Acequia Part 4. La Procesión

 

Lost in the Sandias.

Growing up out West, I’ve become adverse to sticking solely to the trail and one day I got lost. I was descending the steep face of Sandia Peak and midway down I found myself chasing mule deer tracks into the desert.

I could clearly see Albuquerque, my destination, but without shade, water, or a clear path to guide me, I soon succumbed to a dizzy wandering.  In the glaring midday sun my vision became impaired by stars and a mirage of halos. I like to believe that my guardian angel  led me to that 7-Eleven at the edge of town where I quenched my thirst on a slurpie and brain-freezed myself back to life.

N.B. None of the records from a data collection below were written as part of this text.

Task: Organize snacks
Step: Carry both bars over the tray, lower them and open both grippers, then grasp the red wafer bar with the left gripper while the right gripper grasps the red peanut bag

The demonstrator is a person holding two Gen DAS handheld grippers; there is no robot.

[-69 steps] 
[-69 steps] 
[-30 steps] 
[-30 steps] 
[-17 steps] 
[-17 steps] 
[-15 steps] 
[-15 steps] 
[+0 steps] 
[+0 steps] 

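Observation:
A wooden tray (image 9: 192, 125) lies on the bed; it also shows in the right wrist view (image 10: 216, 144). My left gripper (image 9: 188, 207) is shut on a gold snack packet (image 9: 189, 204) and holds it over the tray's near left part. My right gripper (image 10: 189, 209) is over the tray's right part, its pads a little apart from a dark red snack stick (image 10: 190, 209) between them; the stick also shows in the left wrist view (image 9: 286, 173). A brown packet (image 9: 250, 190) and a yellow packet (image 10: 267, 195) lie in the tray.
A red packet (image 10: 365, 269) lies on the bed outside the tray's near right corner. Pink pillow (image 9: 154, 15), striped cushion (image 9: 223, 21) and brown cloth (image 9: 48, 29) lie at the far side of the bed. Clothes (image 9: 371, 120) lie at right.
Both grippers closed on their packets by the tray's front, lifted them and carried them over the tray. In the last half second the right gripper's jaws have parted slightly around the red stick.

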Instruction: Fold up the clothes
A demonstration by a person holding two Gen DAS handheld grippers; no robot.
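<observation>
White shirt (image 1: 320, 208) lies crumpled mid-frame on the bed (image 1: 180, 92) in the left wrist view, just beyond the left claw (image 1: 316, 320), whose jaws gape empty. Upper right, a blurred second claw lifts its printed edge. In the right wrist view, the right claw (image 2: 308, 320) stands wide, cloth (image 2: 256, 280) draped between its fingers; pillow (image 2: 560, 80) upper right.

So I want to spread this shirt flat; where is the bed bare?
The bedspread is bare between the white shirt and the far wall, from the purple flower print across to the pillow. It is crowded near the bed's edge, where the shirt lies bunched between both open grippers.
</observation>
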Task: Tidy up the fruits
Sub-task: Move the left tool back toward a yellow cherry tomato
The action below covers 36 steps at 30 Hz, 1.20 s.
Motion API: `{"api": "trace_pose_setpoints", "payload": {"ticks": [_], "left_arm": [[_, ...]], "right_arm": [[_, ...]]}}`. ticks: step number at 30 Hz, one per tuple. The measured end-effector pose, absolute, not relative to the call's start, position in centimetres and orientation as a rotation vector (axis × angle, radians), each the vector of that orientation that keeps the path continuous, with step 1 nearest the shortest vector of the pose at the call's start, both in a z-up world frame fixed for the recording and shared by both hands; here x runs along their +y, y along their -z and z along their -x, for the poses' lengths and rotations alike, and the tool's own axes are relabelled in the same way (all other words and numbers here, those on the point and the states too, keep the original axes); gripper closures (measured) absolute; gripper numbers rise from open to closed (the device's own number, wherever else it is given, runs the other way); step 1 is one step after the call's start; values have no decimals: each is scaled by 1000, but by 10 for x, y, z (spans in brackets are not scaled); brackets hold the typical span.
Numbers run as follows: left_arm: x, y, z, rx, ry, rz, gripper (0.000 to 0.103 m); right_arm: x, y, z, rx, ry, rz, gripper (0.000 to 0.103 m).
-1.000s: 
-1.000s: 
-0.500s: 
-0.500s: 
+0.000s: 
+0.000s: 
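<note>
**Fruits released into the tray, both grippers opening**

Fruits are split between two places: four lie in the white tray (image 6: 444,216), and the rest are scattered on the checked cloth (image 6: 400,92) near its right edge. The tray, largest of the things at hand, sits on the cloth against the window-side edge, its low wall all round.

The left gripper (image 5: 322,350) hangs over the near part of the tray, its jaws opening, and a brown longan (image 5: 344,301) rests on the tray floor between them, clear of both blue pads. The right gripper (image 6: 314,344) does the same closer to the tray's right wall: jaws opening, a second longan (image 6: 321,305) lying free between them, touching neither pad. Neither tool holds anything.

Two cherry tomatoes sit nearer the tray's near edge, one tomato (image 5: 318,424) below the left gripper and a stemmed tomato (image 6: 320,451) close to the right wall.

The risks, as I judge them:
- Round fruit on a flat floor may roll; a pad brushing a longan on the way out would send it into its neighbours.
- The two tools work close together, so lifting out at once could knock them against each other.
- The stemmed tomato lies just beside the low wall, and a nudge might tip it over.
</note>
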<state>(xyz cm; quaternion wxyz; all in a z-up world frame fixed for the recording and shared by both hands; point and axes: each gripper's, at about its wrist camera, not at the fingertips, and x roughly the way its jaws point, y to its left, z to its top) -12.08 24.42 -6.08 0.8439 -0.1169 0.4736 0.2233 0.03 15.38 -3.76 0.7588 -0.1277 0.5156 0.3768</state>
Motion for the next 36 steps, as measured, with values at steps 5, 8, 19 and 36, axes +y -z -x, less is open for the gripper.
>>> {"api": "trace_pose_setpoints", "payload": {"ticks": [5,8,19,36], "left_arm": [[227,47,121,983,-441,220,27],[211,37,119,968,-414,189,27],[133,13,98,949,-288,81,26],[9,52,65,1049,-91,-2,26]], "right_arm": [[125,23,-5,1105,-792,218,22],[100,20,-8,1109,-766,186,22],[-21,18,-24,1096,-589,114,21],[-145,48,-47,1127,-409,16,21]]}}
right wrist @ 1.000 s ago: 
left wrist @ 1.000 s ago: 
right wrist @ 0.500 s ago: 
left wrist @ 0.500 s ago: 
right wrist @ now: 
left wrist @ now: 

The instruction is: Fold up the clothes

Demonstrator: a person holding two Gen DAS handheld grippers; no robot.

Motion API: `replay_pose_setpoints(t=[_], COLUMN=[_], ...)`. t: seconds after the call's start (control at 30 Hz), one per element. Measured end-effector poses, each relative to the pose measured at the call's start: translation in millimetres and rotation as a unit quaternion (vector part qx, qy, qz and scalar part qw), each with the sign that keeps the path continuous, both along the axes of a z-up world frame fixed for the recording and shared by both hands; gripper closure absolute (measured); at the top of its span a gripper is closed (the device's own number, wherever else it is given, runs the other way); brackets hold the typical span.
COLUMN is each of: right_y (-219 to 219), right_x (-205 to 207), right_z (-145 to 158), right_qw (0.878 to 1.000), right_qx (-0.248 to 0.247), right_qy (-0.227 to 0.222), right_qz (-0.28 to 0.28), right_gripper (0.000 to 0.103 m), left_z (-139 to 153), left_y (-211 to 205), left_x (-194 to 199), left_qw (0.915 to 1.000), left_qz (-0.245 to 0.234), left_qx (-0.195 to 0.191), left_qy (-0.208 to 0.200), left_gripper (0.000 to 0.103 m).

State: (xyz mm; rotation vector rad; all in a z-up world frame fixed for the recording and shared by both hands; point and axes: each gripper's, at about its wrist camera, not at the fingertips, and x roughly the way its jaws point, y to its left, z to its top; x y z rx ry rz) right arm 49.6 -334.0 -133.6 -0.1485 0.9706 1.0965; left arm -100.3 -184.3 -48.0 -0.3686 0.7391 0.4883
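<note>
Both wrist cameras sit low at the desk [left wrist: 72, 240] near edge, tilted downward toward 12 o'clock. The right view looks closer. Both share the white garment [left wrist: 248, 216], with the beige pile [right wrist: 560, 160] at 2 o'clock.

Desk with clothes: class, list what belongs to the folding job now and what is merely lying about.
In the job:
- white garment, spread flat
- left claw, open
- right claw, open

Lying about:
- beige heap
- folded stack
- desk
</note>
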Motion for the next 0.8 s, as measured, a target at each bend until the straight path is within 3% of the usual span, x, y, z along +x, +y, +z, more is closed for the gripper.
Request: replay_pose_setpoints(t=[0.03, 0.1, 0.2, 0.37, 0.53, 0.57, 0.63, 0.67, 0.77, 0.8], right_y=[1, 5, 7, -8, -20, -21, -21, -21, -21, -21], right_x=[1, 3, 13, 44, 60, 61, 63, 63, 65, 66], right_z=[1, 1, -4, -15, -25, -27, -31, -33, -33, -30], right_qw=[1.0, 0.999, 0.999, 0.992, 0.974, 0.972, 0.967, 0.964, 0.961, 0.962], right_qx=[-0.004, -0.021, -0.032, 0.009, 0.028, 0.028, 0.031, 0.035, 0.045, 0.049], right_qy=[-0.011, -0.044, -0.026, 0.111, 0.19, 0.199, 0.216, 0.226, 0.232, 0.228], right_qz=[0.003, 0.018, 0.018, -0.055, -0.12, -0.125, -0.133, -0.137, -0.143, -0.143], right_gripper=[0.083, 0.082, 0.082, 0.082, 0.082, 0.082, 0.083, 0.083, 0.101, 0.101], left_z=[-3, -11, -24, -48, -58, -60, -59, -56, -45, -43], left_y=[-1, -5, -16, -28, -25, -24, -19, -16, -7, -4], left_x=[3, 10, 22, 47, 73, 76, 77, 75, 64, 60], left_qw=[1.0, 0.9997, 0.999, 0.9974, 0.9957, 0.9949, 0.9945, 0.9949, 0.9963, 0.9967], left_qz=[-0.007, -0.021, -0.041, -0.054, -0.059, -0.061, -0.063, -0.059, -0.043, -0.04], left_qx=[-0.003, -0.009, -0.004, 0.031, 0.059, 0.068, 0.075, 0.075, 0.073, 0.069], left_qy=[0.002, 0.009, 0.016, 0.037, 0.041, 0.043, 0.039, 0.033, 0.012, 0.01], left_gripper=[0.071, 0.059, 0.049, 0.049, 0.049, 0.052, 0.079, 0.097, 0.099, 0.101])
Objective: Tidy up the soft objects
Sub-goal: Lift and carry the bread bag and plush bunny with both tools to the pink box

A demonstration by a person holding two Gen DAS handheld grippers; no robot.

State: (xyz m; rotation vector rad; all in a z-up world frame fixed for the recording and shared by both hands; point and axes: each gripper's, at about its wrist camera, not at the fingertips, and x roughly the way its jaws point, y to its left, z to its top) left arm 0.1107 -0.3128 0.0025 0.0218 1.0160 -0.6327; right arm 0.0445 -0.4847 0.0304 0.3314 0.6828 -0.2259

The puckered lips of Old Man Gloom. Photo: Jeremy Hockett.

Eventually anyone who spends some time in New Mexico gets heat stroke. You forget to drink water, your lips get painfully chapped, and you end up looking like a sunburned Zozobra.  The only remedy to a fever dream is to wake up in an ice cold bath.

Sandia is Spanish for Watermelon and at dusk the mountain turns pink on the arid west side. The green forested rolling hills of the east side becomes the rind.  It’s cooler in the higher eastern elevations and the stream at San Antonio is an oasis.  Native Americans, Spaniards, and Gringo’s alike competed with the rest of the animals in the woods for a drink at the spring.  One party after another gained control over its access, but the others have not gone away.  The acequia at San Antonio fuels diversity.

A mute spirit.

During San Antonio’s feast day the matachines burst through the door and disrupt the church service as if they were the raiding Apaches of earlier years.  These mysterious masked rattlers play the victorious knights who forced the invading Moors out of Spain. Their presence dates back to the discovery of the New World and the Spanish Entrada. There is a heavy Aztec influence to their steps, instruments, and costumes and the procession has become a living time capsule of the last 315 years.  Matachine is Arabic for “mute spirit” and the dancers become a sort of tabla rasa. When new groups encounter the dance they imprint their own traditions.  These more recent interpretations build upon the nuances of a now ancient ritual.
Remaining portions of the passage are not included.